• [Work item]:
Return the full listing, so that each line matches the original exactly.
• • • • •
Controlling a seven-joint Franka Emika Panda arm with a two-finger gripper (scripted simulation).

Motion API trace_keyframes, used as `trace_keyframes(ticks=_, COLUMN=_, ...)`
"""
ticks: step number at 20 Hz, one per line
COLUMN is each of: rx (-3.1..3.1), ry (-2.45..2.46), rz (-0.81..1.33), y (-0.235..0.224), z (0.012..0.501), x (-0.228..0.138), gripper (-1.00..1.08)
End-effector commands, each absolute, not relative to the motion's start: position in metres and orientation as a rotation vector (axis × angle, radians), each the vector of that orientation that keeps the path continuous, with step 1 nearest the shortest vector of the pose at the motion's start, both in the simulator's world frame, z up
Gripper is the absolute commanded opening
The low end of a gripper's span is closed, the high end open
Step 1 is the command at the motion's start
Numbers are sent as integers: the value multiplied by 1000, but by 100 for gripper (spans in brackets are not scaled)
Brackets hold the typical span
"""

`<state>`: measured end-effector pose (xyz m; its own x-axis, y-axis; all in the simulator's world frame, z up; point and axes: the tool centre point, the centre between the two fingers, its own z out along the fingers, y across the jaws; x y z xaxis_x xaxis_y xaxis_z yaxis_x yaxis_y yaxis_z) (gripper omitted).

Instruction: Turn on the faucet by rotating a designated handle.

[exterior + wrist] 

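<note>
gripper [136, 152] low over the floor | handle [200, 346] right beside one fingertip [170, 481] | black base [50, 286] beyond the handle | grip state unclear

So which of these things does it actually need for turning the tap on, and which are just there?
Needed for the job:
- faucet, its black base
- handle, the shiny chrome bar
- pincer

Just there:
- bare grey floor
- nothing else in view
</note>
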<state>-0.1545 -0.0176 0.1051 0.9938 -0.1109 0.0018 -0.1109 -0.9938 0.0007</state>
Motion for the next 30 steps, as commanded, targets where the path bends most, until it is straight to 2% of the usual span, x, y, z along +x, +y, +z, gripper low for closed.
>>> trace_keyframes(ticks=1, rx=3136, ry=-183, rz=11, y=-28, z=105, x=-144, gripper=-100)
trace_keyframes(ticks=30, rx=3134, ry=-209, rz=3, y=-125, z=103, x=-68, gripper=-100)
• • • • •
• [Written response]:
Controlling a seven-joint Franka Emika Panda arm with a two-finger gripper (scripted simulation).

Motion API trace_keyframes, used as `trace_keyframes(ticks=_, COLUMN=_, ...)`
"""
ticks: step number at 20 Hz, one per line
COLUMN is each of: rx (-3.1..3.1), ry (-2.45..2.46), rz (-0.81..1.33), y (-0.235..0.224), z (0.012..0.501), x (-0.228..0.138), gripper (-1.00..1.08)
End-effector commands, each absolute, not relative to the motion's start: position in metres and orientation as a rotation vector (axis × angle, radians), each the vector of that orientation that keeps the path continuous, with step 1 nearest the shortest vector of the pose at the motion's start, both in the simulator's world frame, z up
Gripper is the absolute commanded opening
The low end of a gripper's span is closed, the high end open
Step 1 is the command at the motion's start
Numbers are sent as integers: the value multiplied by 1000, but by 100 for gripper (spans in brackets are not scaled)
Brackets hold the typical span
"""

`<state>`: measured end-effector pose (xyz m; its own x-axis, y-axis; all in the simulator's world frame, z up; point and axes: the tool centre point, the centre between the two fingers, its own z out along the fingers, y across the jaws; x y z xaxis_x xaxis_y xaxis_z yaxis_x yaxis_y yaxis_z) (gripper omitted).

Instruction: Turn on the faucet by rotating a designated handle.

[exterior + wrist] 

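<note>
gripper [136, 152] low over the floor | handle [200, 346] right beside one fingertip [170, 481] | black base [50, 286] beyond the handle | grip state unclear

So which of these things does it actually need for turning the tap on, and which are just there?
Needed for the job:
- faucet, its black base
- handle, the shiny chrome bar
- pincer

Just there:
- bare grey floor
- nothing else in view
</note>
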<state>-0.1545 -0.0176 0.1051 0.9938 -0.1109 0.0018 -0.1109 -0.9938 0.0007</state>
Motion for the next 30 steps, as commanded, targets where the path bends most, until it is straight to 2% of the usual span, x, y, z along +x, +y, +z, gripper low for closed.
>>> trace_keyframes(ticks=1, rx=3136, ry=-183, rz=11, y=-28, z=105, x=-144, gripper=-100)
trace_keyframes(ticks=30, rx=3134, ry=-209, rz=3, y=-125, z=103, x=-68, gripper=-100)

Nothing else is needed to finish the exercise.